“I have been unable to sit up or chew since March. The only person helping me eat is my mum. I cannot get enough calories from a syringe. Please help me get enough food to live.”
A letter from Maeve Boothby O’Neill to her GP is read out on the first day of her inquest. It was sent just under four months before her death.
Maeve Boothby O’Neill was just 27 when she died in 2021. An inquest into Maeve’s death has begun at Exeter Crown Court, and is scheduled to last for two weeks. It will determine if ME, or Myalgic Encephalomyelitis, is recorded as her cause of death on her death certificate and her parents, Sean O’Neill and Sarah Boothby, hope it will answer questions they’ve wanted answered for years.
Her dad Sean wants a greater recognition in the medical profession that ME is a serious physical illness. Her mum Sarah wants the “full facts” to be found. She says if people don’t take ME seriously, it can kill.
At the start of the first day, the inquest heard that the GP who referred Maeve’s death to the coroner in the first place would not be appearing as a witness. The inquest was told that she was too unwell to attend and was currently suffering from PTSD due to the toll Maeve’s death had had on her.
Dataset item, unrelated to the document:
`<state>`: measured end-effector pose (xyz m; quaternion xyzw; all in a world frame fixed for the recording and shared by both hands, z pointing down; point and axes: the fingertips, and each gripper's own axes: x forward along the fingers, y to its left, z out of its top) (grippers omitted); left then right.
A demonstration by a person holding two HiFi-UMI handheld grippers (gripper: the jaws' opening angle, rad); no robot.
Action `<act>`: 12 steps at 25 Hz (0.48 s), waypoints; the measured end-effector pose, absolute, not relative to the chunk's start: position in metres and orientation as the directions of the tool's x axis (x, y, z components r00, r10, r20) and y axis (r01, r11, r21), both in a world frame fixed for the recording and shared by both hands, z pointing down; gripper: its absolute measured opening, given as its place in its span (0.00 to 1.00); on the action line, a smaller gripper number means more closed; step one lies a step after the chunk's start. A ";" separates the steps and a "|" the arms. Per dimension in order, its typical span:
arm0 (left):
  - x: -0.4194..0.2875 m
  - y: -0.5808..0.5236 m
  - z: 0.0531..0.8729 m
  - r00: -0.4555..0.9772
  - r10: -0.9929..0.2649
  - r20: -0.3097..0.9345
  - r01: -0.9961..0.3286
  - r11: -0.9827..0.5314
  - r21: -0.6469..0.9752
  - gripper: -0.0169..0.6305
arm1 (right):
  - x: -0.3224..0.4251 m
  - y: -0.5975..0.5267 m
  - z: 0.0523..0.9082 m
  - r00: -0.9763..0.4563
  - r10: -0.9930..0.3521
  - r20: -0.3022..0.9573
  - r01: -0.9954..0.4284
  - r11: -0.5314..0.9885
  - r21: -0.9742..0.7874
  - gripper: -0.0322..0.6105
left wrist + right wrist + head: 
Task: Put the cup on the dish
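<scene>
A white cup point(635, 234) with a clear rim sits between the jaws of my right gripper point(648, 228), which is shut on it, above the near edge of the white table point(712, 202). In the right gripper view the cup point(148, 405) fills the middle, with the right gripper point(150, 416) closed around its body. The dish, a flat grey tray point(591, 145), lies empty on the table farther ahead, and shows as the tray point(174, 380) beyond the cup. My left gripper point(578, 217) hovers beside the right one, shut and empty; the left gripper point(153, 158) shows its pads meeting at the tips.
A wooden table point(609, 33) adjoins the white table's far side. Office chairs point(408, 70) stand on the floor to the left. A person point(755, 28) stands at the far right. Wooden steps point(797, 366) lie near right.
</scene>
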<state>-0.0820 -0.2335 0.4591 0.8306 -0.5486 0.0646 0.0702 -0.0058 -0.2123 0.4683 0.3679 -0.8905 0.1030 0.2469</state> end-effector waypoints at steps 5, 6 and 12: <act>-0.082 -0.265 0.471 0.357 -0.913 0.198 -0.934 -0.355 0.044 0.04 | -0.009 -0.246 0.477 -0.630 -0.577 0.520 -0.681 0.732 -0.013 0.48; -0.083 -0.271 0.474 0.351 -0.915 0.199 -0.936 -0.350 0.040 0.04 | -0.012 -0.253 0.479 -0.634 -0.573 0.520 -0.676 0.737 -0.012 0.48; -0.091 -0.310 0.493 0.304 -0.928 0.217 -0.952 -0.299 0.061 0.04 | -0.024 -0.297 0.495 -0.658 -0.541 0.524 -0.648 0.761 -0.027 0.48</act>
Sean told the inquest that Maeve’s GP had never seen anyone so poorly treated as Maeve was.
In a pre-inquest hearing, the medical director of the Royal Devon and Exeter NHS Foundation Trust acknowledged that there was a lack of local and national services for people like Maeve, with severe ME.
Maeve would have been 30 this year. Her parents talk about how she was a keen writer and that she would have been a “great asset to the world” with a career that “contributed to society”.
Maeve’s inquest is expected to last for two weeks and conclude on August 2.